Exercise aim: Show, from the entries below, every line in which "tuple" appears.

Provided material:
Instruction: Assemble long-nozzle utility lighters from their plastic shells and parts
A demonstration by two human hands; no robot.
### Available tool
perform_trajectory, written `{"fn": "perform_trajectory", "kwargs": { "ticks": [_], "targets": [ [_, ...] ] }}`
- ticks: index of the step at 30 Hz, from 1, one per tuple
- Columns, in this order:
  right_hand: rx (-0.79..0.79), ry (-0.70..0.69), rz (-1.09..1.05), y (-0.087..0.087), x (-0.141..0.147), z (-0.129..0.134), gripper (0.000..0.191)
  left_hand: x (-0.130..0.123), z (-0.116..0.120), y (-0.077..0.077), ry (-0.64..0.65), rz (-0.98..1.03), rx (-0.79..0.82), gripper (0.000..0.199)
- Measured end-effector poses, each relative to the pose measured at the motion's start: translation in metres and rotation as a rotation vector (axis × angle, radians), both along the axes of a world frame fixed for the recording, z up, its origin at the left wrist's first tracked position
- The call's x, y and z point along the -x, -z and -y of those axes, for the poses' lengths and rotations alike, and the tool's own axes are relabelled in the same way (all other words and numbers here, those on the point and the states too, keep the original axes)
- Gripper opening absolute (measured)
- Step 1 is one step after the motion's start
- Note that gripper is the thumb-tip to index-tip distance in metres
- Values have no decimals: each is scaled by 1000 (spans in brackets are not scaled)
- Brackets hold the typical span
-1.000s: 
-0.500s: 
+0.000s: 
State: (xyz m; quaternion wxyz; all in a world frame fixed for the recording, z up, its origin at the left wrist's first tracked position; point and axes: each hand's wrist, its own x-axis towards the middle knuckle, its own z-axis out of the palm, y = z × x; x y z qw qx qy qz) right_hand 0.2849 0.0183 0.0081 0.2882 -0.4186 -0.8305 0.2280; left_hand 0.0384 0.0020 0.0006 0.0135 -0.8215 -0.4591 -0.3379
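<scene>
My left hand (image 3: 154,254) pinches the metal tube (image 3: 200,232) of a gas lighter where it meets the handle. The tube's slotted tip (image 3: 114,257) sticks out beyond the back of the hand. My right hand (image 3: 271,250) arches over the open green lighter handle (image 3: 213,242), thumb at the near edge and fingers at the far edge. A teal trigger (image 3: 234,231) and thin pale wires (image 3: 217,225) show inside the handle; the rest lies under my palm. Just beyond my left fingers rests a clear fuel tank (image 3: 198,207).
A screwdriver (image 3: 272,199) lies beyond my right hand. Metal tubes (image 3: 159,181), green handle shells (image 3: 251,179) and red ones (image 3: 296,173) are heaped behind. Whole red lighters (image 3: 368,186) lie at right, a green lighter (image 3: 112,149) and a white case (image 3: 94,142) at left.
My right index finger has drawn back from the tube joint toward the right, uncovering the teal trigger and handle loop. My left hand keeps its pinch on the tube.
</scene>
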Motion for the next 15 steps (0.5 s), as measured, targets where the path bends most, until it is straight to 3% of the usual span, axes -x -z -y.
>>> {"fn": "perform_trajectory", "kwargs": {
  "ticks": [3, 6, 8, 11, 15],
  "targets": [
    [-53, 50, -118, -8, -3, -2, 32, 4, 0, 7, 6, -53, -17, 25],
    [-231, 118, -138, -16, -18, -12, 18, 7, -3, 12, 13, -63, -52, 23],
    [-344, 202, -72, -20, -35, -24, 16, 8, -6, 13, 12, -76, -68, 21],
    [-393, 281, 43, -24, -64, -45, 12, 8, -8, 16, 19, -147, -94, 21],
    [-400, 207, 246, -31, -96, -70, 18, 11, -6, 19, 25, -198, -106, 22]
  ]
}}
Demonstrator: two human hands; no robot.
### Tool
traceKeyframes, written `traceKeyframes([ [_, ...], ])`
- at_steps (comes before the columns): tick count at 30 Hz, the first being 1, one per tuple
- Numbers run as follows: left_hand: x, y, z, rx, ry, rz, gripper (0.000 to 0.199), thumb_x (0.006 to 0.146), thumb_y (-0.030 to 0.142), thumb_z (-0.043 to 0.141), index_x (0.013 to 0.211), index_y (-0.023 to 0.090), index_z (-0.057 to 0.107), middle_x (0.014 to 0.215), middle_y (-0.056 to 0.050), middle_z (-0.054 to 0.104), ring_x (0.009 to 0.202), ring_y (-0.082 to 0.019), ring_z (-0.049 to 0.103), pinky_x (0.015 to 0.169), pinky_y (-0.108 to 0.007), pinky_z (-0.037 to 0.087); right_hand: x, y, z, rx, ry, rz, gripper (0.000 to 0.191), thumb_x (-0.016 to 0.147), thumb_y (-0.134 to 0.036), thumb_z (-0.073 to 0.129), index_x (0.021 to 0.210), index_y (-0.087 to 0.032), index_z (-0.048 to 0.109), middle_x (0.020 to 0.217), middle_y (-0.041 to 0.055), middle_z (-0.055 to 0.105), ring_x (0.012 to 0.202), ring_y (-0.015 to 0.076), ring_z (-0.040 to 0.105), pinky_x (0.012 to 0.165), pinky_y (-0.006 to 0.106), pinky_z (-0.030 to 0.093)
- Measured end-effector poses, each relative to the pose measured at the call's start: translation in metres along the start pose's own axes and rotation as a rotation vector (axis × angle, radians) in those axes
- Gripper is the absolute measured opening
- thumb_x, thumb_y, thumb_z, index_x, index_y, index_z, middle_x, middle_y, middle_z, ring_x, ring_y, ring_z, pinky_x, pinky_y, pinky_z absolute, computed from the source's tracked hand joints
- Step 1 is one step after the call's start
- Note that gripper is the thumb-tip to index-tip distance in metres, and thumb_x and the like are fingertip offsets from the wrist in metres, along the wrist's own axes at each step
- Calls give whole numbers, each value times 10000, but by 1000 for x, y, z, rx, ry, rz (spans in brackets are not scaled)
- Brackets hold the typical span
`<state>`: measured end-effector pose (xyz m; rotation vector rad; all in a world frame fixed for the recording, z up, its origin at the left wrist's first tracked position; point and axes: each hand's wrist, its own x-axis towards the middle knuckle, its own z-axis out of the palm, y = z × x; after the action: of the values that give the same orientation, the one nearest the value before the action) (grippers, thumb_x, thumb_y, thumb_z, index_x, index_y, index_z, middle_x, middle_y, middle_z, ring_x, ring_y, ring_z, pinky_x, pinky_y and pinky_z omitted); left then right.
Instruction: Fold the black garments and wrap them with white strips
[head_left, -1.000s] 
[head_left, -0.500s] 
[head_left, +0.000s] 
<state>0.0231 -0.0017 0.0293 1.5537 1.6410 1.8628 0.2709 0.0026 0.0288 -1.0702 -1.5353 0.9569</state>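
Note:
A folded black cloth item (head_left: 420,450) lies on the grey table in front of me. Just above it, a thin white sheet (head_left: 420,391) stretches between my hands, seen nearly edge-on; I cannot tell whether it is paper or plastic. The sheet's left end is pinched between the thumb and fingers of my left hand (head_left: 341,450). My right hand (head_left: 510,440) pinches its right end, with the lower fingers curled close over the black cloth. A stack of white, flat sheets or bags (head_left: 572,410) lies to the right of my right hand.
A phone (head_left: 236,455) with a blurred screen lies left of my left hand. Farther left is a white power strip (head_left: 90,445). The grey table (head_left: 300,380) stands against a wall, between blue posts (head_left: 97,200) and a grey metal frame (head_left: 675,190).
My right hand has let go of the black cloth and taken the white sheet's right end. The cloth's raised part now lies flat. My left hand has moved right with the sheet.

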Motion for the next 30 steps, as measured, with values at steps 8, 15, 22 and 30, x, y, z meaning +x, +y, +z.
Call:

Answer area:
- ticks: index of the step at 30 Hz, from 1, one per tuple
- at_steps (comes before the columns): tick count at 30 Hz, the first being 1, one per tuple

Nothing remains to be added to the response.